**Given data**:
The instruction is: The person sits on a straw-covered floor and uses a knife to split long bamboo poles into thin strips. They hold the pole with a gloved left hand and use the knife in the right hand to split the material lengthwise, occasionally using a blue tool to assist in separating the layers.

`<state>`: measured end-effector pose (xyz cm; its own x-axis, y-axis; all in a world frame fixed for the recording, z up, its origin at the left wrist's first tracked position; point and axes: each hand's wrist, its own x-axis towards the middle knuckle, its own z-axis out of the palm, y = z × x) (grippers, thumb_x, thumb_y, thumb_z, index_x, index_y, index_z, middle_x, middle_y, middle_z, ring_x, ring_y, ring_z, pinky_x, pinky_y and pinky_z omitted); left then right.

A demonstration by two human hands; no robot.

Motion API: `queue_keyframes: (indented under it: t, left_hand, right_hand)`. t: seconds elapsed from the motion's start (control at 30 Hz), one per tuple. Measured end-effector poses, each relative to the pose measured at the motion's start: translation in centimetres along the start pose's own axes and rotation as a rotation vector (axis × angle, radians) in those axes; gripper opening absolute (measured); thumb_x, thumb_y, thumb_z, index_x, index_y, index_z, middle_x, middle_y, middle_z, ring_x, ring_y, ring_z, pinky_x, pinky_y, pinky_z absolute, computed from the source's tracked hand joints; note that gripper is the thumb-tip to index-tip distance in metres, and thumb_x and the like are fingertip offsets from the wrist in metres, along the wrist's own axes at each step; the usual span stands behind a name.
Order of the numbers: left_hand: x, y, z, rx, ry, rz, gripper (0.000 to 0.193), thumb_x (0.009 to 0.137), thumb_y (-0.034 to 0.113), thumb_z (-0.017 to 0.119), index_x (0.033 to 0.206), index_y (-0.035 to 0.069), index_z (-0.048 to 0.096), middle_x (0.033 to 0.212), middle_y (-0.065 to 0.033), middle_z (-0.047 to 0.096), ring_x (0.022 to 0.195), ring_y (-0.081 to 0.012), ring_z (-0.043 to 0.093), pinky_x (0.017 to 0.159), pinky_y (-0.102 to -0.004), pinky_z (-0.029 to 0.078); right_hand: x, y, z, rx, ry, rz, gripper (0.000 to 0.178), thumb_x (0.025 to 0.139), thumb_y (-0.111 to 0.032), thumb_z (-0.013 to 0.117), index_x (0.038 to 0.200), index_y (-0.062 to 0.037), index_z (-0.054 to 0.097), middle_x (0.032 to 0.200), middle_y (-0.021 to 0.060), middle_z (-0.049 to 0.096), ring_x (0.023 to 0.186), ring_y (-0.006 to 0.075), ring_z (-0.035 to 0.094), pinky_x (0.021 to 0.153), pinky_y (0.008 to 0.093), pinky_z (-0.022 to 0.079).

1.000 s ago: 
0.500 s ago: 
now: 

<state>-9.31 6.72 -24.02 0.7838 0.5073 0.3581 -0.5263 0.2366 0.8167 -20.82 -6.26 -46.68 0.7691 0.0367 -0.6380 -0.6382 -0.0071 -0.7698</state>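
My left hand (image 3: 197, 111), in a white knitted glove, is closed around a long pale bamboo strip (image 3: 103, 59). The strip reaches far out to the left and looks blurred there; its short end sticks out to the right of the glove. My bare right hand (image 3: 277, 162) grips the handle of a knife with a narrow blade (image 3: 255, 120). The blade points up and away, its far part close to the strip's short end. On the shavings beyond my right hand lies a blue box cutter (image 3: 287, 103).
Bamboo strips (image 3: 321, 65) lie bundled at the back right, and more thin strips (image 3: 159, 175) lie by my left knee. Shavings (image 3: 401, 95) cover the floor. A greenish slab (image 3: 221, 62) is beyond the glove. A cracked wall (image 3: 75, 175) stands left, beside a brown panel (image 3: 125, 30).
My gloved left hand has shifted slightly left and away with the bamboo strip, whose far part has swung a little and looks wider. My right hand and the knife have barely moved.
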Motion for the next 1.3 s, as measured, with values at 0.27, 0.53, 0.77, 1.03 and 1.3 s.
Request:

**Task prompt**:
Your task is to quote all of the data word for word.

**Task output**:
The instruction is: The person sits on a straw-covered floor and uses a knife to split long bamboo poles into thin strips. They hold the pole with a gloved left hand and use the knife in the right hand to split the material lengthwise, occasionally using a blue tool to assist in separating the layers.

`<state>`: measured end-effector pose (xyz cm; its own x-axis, y-axis; all in a world frame fixed for the recording, z up, its origin at the left wrist's first tracked position; point and axes: each hand's wrist, its own x-axis towards the middle knuckle, its own z-axis out of the palm, y = z × x) (grippers, thumb_x, thumb_y, thumb_z, index_x, index_y, index_z, middle_x, middle_y, middle_z, ring_x, ring_y, ring_z, pinky_x, pinky_y and pinky_z omitted); left then right.

A demonstration by two human hands; no robot.

Motion API: `queue_keyframes: (indented under it: t, left_hand, right_hand)`. t: seconds elapsed from the motion's start (control at 30 Hz), one per tuple. Measured end-effector poses, each relative to the pose measured at the motion's start: translation in centimetres along the start pose's own axes and rotation as a rotation vector (axis × angle, radians) in those axes; gripper opening absolute (measured); thumb_x, thumb_y, thumb_z, index_x, index_y, index_z, middle_x, middle_y, middle_z, ring_x, ring_y, ring_z, pinky_x, pinky_y, pinky_z absolute, computed from the source's tracked hand joints; note that gripper is the thumb-tip to index-tip distance in metres, and thumb_x and the like are fingertip offsets from the wrist in metres, along the wrist's own axes at each step; the usual span stands behind a name.
Order of the numbers: left_hand: x, y, z, rx, ry, rz, gripper (0.000 to 0.193), thumb_x (0.009 to 0.137), thumb_y (-0.034 to 0.113), thumb_z (-0.017 to 0.119), index_x (0.033 to 0.206), index_y (-0.035 to 0.069), index_z (-0.048 to 0.096), middle_x (0.033 to 0.212), middle_y (-0.065 to 0.033), middle_z (-0.047 to 0.096), ring_x (0.022 to 0.195), ring_y (-0.081 to 0.012), ring_z (-0.043 to 0.093), pinky_x (0.017 to 0.159), pinky_y (-0.102 to -0.004), pinky_z (-0.029 to 0.078); right_hand: x, y, z, rx, ry, rz, gripper (0.000 to 0.178), thumb_x (0.025 to 0.139), thumb_y (-0.111 to 0.032), thumb_z (-0.013 to 0.117), index_x (0.038 to 0.200), index_y (-0.062 to 0.037), index_z (-0.054 to 0.097), middle_x (0.032 to 0.200), middle_y (-0.021 to 0.060), middle_z (-0.049 to 0.096), ring_x (0.023 to 0.186), ring_y (-0.006 to 0.075), ring_z (-0.035 to 0.094), pinky_x (0.021 to 0.153), pinky_y (0.008 to 0.093), pinky_z (-0.022 to 0.079).

1.000 s ago: 
0.500 s ago: 
now: 

<state>-9.31 6.72 -24.02 0.7838 0.5073 0.3581 -0.5263 0.2366 0.8167 -20.82 -6.26 -46.68 0.7691 0.0367 -0.6380 -0.6382 -0.0071 -0.7698</state>
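My left hand (image 3: 197, 111), in a white knitted glove, is closed around a long pale bamboo strip (image 3: 103, 59). The strip reaches far out to the left and looks blurred there; its short end sticks out to the right of the glove. My bare right hand (image 3: 277, 162) grips the handle of a knife with a narrow blade (image 3: 255, 120). The blade points up and away, its far part close to the strip's short end. On the shavings beyond my right hand lies a blue box cutter (image 3: 287, 103).
Bamboo strips (image 3: 321, 65) lie bundled at the back right, and more thin strips (image 3: 159, 175) lie by my left knee. Shavings (image 3: 401, 95) cover the floor. A greenish slab (image 3: 221, 62) is beyond the glove. A cracked wall (image 3: 75, 175) stands left, beside a brown panel (image 3: 125, 30).
My gloved left hand has shifted slightly left and away with the bamboo strip, whose far part has swung a little and looks wider. My right hand and the knife have barely moved.
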Motion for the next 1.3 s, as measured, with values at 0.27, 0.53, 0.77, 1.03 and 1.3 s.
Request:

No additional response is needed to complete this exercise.